Brothers of the Black Jack – The Hendersons of Yunndaga

18/10/2025 By Moya Sharp 1 Comment

Some time ago, I was sent these wonderful photographs by Terry and Dawn Leitch of their family’s mine, The Black Jack GM at Yunndaga (Woolgar). It was leased first by Patrick George Henderson (Terry’s great-grandfather) and later by his sons Cyril and Eric Henderson. For those of you who are unfamiliar with this area, the following map shows its location. It is approximately 7 km south of Menzies.

Home Away From Home - The Black Jack Camp

Home Away From Home – The Black Jack Camp

Eric and Cyril Henderson outside their camp.

Eric and Cyril Henderson outside their camp.

In April 1933, Eric and Cyril Henderson applied for a Mining Lease of ground to be known as ‘Black Jack’, identical with late GM Lease 5319Z, late PA 1295Z.  In  May 1933, Eric and Cyril Henderson applied for the lease GML No. 5340Z  at Yunndaga.  No objections lodged – Recommended, subject to survey. Then, in June of 1934, they applied for Subterranean Water Right No. 365Z, Yunndaga, which was granted.

Black Jack Mine - Yundaga - Map by Bonzel

Black Jack Mine – Yundaga – Map by Bonzel

Shortly after taking out the lease, the brothers went into a partnership with Arthur H. Deering, James A. Forbes, and William Henry Vance, and they each held 20 shares. This was registered as the Black Jack Mine Syndicate. Apparently, Vance died, and his brother took the syndicate to court.

The Black Jack Mine

Workings on the Black Jack Mine

The Black Jack Syndicate: Eric Henderson, far right in the back row.

Cyril and Eric Henderson were both in the First World War. Cyril served in Gallipoli and Egypt, and Eric on the Western Front, where he received the Military Medal for bravery in the field in 1916 at Ypres.   A third brother, Francis ‘George,’ was killed in action at a town known as Fleurbaix (situated halfway between Fromelles and Armentieres).

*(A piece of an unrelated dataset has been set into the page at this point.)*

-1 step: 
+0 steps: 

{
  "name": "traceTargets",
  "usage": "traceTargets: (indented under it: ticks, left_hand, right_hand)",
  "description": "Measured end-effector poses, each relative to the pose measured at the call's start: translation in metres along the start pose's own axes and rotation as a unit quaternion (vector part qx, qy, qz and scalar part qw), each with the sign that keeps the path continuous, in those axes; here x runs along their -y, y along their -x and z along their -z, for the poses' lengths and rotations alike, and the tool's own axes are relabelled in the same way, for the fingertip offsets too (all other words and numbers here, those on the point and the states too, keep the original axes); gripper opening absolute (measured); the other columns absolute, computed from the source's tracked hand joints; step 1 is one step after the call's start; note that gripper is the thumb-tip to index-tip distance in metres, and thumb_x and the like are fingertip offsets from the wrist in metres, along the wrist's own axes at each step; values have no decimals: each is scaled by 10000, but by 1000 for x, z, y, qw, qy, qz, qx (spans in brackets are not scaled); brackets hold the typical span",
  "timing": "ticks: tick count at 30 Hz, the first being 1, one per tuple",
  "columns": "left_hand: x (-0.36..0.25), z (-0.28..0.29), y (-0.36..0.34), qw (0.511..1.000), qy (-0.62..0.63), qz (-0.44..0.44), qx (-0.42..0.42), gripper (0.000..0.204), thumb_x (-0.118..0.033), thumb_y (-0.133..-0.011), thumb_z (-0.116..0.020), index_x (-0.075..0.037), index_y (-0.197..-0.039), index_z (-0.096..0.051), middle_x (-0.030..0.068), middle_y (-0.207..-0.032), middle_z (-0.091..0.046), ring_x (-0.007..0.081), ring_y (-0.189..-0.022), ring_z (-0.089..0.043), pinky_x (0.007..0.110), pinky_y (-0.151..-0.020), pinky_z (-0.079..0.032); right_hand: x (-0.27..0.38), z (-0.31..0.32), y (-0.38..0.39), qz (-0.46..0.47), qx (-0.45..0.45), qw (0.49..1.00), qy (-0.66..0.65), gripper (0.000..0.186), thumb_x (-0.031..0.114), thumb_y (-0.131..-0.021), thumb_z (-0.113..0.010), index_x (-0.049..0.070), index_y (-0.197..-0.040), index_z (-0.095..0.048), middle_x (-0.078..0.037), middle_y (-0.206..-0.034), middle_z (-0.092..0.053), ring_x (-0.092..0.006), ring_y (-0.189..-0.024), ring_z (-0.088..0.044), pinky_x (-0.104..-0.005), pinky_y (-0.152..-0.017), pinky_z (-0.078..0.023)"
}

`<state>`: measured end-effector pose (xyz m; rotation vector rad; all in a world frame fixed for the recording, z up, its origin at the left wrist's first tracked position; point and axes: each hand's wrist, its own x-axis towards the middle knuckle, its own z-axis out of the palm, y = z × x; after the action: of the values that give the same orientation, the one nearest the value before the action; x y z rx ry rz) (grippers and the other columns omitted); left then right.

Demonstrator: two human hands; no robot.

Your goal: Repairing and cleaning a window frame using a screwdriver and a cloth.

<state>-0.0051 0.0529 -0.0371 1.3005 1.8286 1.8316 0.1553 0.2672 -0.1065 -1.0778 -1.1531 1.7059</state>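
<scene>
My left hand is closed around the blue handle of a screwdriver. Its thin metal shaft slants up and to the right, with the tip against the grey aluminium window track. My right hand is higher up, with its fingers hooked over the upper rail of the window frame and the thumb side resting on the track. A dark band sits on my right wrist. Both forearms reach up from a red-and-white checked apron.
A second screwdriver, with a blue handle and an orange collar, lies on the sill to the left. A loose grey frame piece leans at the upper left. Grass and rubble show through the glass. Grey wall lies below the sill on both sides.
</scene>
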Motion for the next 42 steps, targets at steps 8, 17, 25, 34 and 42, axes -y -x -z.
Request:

After the war, Cyril took up a grant of land under the Soldier Settlement Scheme down near Bridgetown, but this didn’t work out for him.  He married in 1928 and went back to gold mining with his brother Eric. Before the war, Cyril was working as a Pumper at Southern Cross and by 1958, he had returned to this work, and he and his wife, Margaret, were living at Station Creek, where Cyril was the Pumper at the Station Creek Pumping Station. Eric never married, and he died in 1951 and Cyril in 1974.  The brothers are buried together in the Kalgoorlie-Boulder Cemetery – together in death as in life.

Further details supplied by Heather Harvey from the Residency Museum, York, WA.

The three Henderson brothers also have links to York, Western Australia, with Cyril and Eric having been born there after their father married their mother, Eliza Scotcher, a local York woman, and before their father moved to the goldfields in 1896, with his wife and young children initially staying in Meckering after he moved there. Their uncle Henry James Henderson had also married a York woman, Sarah Coles, and their aunt Elizabeth had married into the Ingram family there also, with several of their cousins also serving in WW1.  The senior Henderson men were all very much involved in the local brick yards in York from the late 1880s.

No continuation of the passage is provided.